EXERCISE OBJECTIVE:
The response should reproduce exactly the lines from the top of the listing below through the one that contains "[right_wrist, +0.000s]", and nothing else; pictures do not belong in it.

• • • • •

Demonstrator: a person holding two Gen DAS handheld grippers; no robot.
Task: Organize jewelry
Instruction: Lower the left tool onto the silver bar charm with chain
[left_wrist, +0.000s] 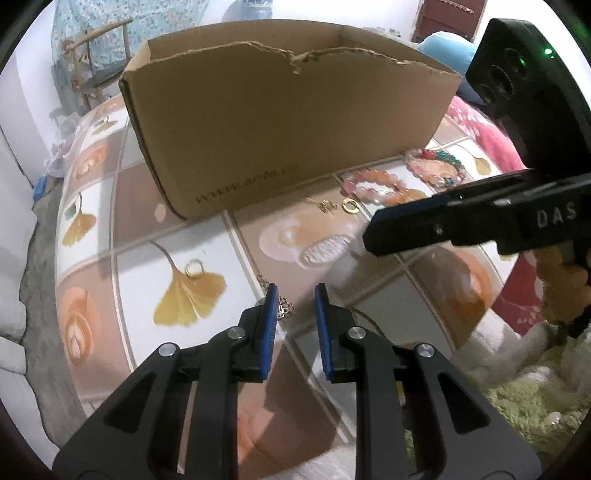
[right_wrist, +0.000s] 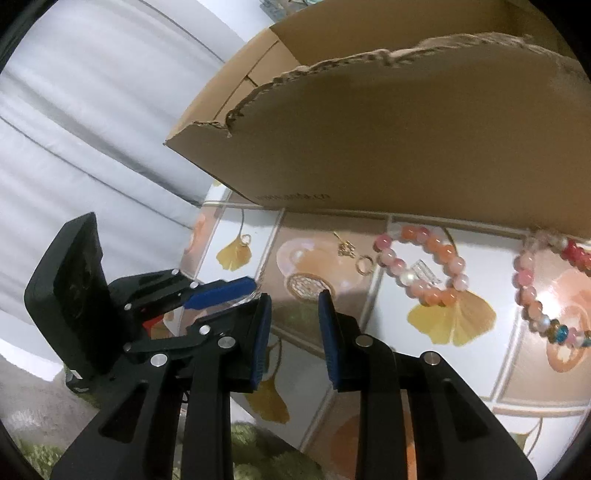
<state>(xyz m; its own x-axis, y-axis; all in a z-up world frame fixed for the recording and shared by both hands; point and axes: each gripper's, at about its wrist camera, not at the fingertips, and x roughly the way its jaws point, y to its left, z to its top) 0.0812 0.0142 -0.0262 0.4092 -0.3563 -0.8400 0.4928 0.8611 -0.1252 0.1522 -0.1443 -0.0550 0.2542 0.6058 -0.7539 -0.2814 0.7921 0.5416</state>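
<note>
Beside the cardboard box (left_wrist: 288, 122), orange bead bracelet (right_wrist: 424, 269) flat, ring-shaped.

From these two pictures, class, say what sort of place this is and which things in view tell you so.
Probably a room in a home, perhaps a bedroom: a table with a ginkgo-leaf cover, a wooden chair by patterned fabric, and a green shaggy rug. Bead bracelets lie beside a cardboard box.
</note>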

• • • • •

WRITTEN ANSWER:
Demonstrator: a person holding two Gen DAS handheld grippers; no robot.
Task: Organize jewelry
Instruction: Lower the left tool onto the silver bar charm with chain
[left_wrist, +0.000s] 
[right_wrist, +0.000s] 

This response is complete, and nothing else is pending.